【プレイバック1994米国W杯#2】“サッカー不毛の地”米国で開催された1994年W杯は、開幕直前になっても盛り上がる気配がなかった。開催3日前にシカゴ市内の中華料理屋の店主に「サッカーのW杯が開催されるのを知っているか?」と聞くと「聞いたことはある」という、つれない答えが返ってきた。

 米国内で6月17日の開幕前にW杯がメディアで取り上げられたことはほぼなかった。米国でサッカー人気がないこともあるが、最大の原因は全米を揺るがす事件が起きたことだろう。いわゆる“O.J.シンプソン事件”である。

O.J.シンプソン(ロイター、2013年)
O.J.シンプソン(ロイター、2013年)

 テレビでは一日シンプソン事件がニュースが流れていた。この事件は元アメリカンフットボールのスーパースターで俳優としても活躍していたO.J.シンプソンの元妻が刺殺され、シンプソンが容疑者となったというものだ(シンプソンは後の裁判で無罪になった)。

 シンプソンに逮捕状が出ると、出頭を拒否したシンプソンが乗った車とパトカーがカーチェイスを繰り広げ、16日のテレビではこの様子がライブ中継されていた。開幕前日にして、テレビではサッカーのサの字もなかった。

 米国W杯はサッカーが盛んではない国で初めて開催された大会だった。米国は世界最強のスポーツ大国でありながら、サッカーは全く人気がない…。国際サッカー連盟(FIFA)にとって、市場拡大のため米国でサッカーを盛り上げるのは長年にわたる重要なテーマだったのだ。

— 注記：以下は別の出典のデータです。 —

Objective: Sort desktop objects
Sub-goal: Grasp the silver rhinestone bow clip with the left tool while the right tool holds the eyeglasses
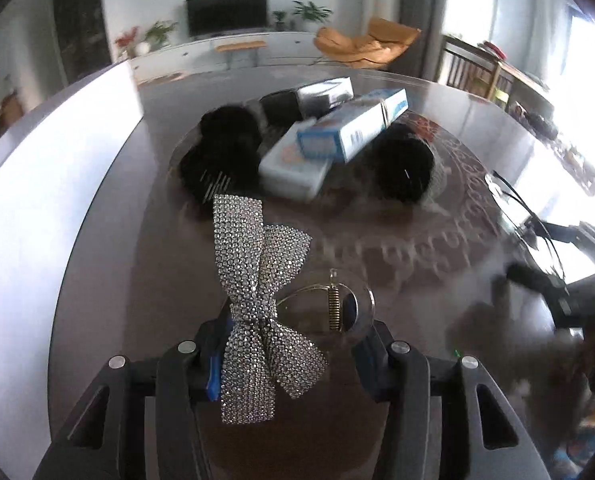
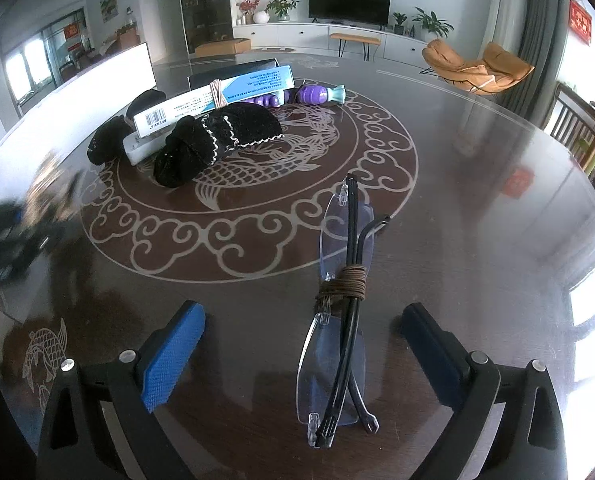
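A rhinestone bow hair clip [image 1: 257, 300] with a clear oval base and a metal spring sits between the jaws of my left gripper [image 1: 293, 344]. The blue left pad presses on the bow and the right pad on the clear base, so it is shut on the clip. Rimless folded glasses [image 2: 337, 320], bound with brown cord, lie on the dark round table [image 2: 477, 240]. My right gripper [image 2: 303, 312] straddles them, open, both pads well clear of the frame. The right gripper [image 1: 545, 280] shows blurred at the right of the left wrist view.
Near the table's middle lies a pile: black fuzzy hair pieces [image 2: 217, 136], a blue-and-white box [image 1: 349, 128] with a rubber band, a white case [image 1: 293, 168], a dark box [image 1: 321, 94] and a purple toy [image 2: 317, 94]. A white screen [image 2: 97, 72] stands at the left edge.
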The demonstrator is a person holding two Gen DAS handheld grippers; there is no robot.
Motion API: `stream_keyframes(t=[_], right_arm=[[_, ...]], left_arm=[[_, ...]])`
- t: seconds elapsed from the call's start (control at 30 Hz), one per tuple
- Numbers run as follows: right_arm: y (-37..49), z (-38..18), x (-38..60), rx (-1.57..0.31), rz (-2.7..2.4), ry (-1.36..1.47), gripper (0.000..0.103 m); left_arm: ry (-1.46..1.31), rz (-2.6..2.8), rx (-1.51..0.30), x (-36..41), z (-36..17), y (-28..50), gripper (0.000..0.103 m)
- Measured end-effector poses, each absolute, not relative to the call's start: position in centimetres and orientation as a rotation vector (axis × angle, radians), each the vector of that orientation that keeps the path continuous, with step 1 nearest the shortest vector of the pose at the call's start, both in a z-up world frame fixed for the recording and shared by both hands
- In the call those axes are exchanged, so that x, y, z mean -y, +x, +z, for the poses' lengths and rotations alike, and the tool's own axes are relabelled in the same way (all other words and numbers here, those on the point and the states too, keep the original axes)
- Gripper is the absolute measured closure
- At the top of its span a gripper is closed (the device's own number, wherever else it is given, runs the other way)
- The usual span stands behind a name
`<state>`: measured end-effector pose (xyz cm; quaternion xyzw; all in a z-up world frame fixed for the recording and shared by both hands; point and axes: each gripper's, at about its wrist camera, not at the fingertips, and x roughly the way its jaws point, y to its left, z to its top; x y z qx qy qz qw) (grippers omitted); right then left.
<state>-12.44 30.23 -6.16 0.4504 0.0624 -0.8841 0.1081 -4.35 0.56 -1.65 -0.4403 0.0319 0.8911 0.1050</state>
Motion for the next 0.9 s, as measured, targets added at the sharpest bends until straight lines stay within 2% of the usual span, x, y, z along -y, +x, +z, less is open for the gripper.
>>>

 翌日、シカゴで行われたドイツ対ボリビアのW杯開幕戦はスタジアムはほぼ満員となった。試合前には、世界的な人気歌手のダイアナ・ロスが歌を披露するなどの簡素なセレモニーが行われた。ただ、試合は退屈な内容で、全く盛り上がらなかった。正直「大丈夫なのか」と心配になったほどだ。

 その夜もテレビをつけると、トップニュースはO.J.シンプソン事件で、W杯を扱った番組を見ることはなかった。